Causes of Spatial Genetic Structure in Mammals: A Case Study in the Atlantic Forest, Brazil
One of the fundamental links between ecological and evolutionary processes at fine spatial scales is the association between dispersal and gene flow. Population genetic theory predicts that the degree of genetic differentiation among subpopulations is inversely related to the amount of gene flow. Landscape ecology demonstrates that the degree of landscape connectivity among subpopulations is a function of the species’ dispersal capacity. Dispersal distance in mammals scales with both body size and trophic level, which suggests that these natural history characteristics could be good predictors of genetic structure in mammals. The actual dispersal distance is significantly dependent on the degree of heterogeneity of the surrounding landscape. Because dispersal and landscape connectivity, in most species, scale with body size and trophic level, it is plausible to think that genetic structure will also scale with these characteristics. To explore test this hypothesis, I studied the spatial distribution of genetic variation across species of mammals differing in both body size and trophic level within a single landscape.
Samples were collected in the fragmented landscape of the Pontal do Paranapanema, in the western tip of the State of São Paulo, Brasil. The area is contained within the Atlantic Forest of the Interior biome. Both dung and blood samples were collected from collared peccary (Tayassu tajacu), white-lipped peccary (Tayassu pecari), lowland tapir (Tapirus terrestris), ocelot (Leopardus pardalis), and jaguar (Panthera onca). For jaguars, blood samples were also obtained from two other locations, allowing for exploration of genetic variation at larger scales in this species. Samples for pumas (Puma concolor) were also collect, but they were in insufficient number for analysis, and the species was removed from this study. Genetic variation was evaluated using microsatellites.
Two different approaches were taken to analyze the data. First, I inferred genetic structure using a Bayesian model, which simulation data showed to be robust to the conditions present in this study. I then overlaid the inferred structure on a map of the landscape to infer barriers to gene flow. Second, I investigated scaling of genetic structure within an isolation-by-distance framework in the collared peccary, white-lipped peccary, lowland tapir and ocelot. Here, I examined the correlation of genetic relationships among individuals of each species with different measures of geographic distance
The results show significant genetic structure for all five remaining species. Habitat fragmentation affects all species, however, as expected, at different scales. The smaller collared and white-lipped peccaries show genetic partitions that are correlated with habitat fragmentation at smaller scales than the lowland tapir, or either of the two species of carnivores. Levels of genetic differentiation, when compared among species within the landscape, are higher for herbivores than carnivores. In addition, the scale of dispersal, as measured by the point of inflection in the isolation-by-distance curve, increases with body size being smaller for collared peccaries, intermediary for whitelipped peccaries and highest for lowland tapirs. And, current results suggest that the dispersal scale may be very similar for lowland tapirs (large herbivore) and ocelots (small carnivore). However, the social structure displayed by both species of peccaries could be inflating the degree of genetic differentiation in these species, due to the smaller effective population size that social structure implies. But, the fact that tapirs still display a higher degree of structure than carnivores suggests that social structure may not be an important factor in determining differences in degree of genetic differentiation among the examined species. And, the short period (measured in number of generations) since fragmentation occurred in this landscape probably means that some of the observed patterns of genetic structure are in transition, and therefore there is a lack genetic drift – gene flow equilibrium. As such, some of the observed patterns might be reflective of past rather than present levels of connectivity and fragmentation.
These results are in general agreement with the initial predictions and support the hypothesis that genetic structure is scalable with body size and trophic. Collectively, these results indicate that natural history characteristics may be good predictors of genetic structure.
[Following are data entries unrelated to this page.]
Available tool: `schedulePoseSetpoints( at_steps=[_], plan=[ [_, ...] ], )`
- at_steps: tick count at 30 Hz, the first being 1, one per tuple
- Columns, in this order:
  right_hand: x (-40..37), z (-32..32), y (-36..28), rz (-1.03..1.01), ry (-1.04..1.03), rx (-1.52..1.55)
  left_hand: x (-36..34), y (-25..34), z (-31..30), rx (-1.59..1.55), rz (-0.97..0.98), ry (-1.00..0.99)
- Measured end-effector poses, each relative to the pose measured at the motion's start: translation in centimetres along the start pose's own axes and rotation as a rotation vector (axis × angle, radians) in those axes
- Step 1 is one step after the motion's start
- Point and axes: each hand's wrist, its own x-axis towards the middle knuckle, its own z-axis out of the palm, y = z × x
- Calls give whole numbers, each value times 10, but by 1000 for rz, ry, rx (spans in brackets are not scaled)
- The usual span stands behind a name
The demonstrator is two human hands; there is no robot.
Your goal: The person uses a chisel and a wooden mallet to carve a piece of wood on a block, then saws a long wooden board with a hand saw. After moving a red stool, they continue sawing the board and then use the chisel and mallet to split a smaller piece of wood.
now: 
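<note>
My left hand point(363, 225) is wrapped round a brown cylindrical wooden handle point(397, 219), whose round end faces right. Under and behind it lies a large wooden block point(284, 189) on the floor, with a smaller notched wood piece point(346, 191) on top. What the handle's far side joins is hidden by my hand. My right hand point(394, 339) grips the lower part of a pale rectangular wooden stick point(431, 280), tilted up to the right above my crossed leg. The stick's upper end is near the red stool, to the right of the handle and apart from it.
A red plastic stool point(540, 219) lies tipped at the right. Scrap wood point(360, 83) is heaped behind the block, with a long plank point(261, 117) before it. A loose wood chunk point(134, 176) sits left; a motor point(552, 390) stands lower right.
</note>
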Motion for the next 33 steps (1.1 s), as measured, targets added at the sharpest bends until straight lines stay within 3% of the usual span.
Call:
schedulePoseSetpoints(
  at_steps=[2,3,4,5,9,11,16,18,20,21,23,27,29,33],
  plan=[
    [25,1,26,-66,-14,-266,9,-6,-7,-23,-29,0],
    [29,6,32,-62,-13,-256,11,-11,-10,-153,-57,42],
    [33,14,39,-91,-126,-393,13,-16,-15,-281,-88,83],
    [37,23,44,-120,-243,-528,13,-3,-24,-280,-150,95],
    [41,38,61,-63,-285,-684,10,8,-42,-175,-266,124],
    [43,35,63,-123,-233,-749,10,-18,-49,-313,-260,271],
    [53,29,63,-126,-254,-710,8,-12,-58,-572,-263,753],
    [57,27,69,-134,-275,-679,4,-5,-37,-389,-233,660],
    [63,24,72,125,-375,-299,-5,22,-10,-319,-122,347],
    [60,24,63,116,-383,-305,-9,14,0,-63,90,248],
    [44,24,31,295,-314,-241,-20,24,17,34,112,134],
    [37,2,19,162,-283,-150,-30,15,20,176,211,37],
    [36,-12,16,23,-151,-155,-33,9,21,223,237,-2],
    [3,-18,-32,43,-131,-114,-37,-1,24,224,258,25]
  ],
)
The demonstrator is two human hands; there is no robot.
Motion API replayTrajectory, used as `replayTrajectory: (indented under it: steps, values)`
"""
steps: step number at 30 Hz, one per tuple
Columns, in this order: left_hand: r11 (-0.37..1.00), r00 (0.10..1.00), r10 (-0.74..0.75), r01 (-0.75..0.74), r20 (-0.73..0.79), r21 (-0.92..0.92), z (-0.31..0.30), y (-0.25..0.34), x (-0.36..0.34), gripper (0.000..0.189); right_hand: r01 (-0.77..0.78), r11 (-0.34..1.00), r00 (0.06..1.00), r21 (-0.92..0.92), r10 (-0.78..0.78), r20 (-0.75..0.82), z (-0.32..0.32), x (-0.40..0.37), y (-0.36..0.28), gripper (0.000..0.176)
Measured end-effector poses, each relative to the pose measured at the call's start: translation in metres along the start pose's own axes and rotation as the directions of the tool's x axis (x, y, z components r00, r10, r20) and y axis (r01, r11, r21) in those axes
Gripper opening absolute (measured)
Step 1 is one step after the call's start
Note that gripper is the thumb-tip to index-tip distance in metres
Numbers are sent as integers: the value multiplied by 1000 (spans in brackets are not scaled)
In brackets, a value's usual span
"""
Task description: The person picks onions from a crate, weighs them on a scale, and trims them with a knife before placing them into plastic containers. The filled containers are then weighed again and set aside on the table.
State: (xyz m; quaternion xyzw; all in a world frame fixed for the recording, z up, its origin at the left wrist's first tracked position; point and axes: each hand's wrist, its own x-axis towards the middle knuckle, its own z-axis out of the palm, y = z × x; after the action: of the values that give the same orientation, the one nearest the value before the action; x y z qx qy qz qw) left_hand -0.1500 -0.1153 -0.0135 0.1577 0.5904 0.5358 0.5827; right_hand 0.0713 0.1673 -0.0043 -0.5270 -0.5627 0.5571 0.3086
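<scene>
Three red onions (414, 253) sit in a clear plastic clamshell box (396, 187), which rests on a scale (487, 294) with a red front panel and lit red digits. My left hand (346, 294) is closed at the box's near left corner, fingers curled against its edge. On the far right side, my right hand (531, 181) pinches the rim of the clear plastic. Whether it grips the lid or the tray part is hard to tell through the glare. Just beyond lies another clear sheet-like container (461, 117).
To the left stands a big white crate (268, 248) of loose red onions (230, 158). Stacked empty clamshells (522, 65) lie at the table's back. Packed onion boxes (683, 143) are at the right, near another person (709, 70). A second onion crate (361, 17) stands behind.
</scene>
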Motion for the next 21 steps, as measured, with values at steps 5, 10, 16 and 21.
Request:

In principle, this would allow for studies undertaken in an experimental setting using smaller animals (e.g. insects or mice) at a finer scale to be generalized to larger scales. However, independent studies should be carried out to further corroborate the findings published here. This would allow for more controlled experiments to examine further the effects of body size, trophic level, and other factors such as social structure, degree of landscape heterogeneity, population size, and non-equilibrium among evolutionary forces on the scaling of genetic structure. From a conservation point of view, this study shows that a landscape genetic approach can generate useful and important information. However, the density of data needed for most analyses in landscape genetics still preclude the use of this approach in conservation settings were data are too scarce, and there is little prior ecological and historical information. I also make specific recommendations for the conservation of the Pontal do Paranapanema landscape.